# [Action item]
Copy every line of the records that includes the word "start".
:: Records provided ::
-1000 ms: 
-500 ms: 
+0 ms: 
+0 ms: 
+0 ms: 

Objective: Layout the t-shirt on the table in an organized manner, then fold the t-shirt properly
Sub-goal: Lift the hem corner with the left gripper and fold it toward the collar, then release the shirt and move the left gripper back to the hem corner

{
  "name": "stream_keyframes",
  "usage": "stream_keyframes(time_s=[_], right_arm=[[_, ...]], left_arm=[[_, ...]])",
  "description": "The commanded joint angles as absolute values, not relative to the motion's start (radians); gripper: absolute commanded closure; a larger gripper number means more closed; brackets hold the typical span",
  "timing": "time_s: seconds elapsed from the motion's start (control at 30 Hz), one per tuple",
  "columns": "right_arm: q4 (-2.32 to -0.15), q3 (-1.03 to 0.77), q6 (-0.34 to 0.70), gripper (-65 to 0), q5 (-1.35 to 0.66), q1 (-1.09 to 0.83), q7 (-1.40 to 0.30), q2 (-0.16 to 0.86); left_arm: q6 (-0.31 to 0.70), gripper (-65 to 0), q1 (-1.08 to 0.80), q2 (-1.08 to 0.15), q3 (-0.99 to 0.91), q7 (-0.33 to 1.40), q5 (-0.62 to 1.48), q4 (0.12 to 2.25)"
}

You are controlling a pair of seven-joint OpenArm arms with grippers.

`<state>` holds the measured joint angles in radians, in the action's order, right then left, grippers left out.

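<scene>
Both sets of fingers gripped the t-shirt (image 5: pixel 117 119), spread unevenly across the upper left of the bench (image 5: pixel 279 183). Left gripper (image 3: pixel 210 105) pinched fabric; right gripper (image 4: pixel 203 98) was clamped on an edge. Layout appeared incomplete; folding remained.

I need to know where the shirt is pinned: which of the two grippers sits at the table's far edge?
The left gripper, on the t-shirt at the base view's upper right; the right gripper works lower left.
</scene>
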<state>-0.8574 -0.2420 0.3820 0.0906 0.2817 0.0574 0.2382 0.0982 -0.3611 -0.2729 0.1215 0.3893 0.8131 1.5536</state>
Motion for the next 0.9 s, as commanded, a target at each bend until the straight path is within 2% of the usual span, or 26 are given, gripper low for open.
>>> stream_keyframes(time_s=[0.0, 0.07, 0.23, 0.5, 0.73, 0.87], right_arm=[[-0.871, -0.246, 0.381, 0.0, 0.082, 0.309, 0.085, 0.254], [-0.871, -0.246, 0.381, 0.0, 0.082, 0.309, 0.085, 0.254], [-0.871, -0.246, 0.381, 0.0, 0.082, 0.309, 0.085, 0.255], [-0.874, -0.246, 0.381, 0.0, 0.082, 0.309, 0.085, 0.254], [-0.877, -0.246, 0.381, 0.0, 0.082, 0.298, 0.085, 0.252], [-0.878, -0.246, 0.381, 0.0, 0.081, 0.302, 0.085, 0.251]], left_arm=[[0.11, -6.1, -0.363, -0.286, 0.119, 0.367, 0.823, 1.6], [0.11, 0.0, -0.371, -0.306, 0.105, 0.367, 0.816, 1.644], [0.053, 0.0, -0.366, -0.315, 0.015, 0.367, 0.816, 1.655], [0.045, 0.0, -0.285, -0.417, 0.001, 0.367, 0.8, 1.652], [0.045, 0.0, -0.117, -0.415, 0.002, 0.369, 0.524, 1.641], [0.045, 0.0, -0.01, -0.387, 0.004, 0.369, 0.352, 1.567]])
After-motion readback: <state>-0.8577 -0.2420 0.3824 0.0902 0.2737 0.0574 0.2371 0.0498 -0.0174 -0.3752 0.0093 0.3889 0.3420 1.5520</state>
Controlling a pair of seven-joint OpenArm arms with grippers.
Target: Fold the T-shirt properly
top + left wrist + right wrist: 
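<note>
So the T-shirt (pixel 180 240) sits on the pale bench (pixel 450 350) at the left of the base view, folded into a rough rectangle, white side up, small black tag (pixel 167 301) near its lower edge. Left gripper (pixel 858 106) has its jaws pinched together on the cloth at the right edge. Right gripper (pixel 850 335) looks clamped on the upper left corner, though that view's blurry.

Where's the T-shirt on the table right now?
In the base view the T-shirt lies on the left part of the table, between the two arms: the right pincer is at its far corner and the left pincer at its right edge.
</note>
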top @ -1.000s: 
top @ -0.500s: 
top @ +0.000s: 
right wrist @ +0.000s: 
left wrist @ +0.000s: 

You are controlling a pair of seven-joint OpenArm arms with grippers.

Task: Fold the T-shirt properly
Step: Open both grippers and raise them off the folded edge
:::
# [Solution]
  "description": "The commanded joint angles as absolute values, not relative to the motion's start (radians); gripper: absolute commanded closure; a larger gripper number means more closed; brackets hold the typical span",
  "timing": "time_s: seconds elapsed from the motion's start (control at 30 Hz), one per tuple",

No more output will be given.